The seniority mix tells a story about where AI teams are in their maturity. Entry-level roles (2,416) are outnumbered by mid-level (16,247) and senior (5,153) positions, reflecting that most companies are past the 'build a team from scratch' phase and need experienced engineers who can ship production systems. Leadership roles (Director, VP, C-Level) total 2,343 positions, representing the bottleneck between technical execution and organizational strategy.
Remote work availability sits at 7% of all AI roles (1,863 positions), with 24,200 requiring on-site or hybrid attendance. The remote share has stabilized after the post-pandemic correction. Senior and specialized roles (Research Scientist, ML Architect) are more likely to be remote-eligible than entry-level positions, partly because experienced hires have more negotiating power and partly because these roles require less hands-on mentorship.

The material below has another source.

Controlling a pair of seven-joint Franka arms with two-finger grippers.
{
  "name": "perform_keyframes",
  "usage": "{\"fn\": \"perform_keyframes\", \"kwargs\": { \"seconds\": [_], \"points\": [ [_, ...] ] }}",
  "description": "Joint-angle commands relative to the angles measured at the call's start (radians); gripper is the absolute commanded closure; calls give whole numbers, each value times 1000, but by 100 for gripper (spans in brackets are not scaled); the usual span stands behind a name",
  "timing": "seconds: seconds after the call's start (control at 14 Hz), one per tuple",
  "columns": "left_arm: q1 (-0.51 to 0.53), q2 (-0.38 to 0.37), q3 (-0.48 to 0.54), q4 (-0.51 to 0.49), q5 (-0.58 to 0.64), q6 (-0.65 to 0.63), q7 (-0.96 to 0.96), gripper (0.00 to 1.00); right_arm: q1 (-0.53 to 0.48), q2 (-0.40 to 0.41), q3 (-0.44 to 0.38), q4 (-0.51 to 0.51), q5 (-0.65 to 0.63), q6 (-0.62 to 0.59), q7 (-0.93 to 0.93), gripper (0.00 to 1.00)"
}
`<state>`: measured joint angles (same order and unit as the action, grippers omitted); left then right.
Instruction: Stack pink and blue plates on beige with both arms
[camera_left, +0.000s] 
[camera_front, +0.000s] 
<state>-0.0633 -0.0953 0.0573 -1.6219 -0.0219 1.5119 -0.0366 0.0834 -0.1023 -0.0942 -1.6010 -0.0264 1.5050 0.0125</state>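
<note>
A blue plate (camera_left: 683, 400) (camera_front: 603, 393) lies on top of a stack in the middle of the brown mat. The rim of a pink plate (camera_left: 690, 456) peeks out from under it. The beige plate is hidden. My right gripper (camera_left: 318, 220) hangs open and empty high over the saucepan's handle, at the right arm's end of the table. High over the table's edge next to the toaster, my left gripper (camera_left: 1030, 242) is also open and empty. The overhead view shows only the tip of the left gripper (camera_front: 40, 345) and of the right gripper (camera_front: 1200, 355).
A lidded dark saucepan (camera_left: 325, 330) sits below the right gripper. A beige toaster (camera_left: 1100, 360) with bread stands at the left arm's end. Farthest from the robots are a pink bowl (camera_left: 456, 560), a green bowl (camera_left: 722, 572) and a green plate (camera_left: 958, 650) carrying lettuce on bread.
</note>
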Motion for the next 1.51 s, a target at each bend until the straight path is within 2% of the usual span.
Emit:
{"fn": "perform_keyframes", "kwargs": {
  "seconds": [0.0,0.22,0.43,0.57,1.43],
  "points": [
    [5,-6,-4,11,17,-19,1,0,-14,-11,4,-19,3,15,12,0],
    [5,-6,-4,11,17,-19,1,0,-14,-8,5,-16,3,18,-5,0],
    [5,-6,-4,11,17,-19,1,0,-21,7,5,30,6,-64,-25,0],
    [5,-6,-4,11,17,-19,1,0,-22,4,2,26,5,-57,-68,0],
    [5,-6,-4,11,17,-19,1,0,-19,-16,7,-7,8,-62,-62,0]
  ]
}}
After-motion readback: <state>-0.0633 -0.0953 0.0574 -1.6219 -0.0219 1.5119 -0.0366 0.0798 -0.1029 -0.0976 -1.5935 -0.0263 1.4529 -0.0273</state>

AI compensation is structured in clear tiers. The market median sits at $184,000. Top-quartile roles start at $244,000, and the 90th percentile reaches $309,400. These figures include base salary with disclosed compensation. Total compensation (including equity, bonuses, and sign-on) runs 20-40% higher at companies that offer those components.
Category matters for compensation. AI Engineering Manager roles lead at $293,500 median, while Prompt Engineer roles sit at $122,200. The spread between highest and lowest-paying categories reflects the premium on specialized technical skills versus broader analytical roles.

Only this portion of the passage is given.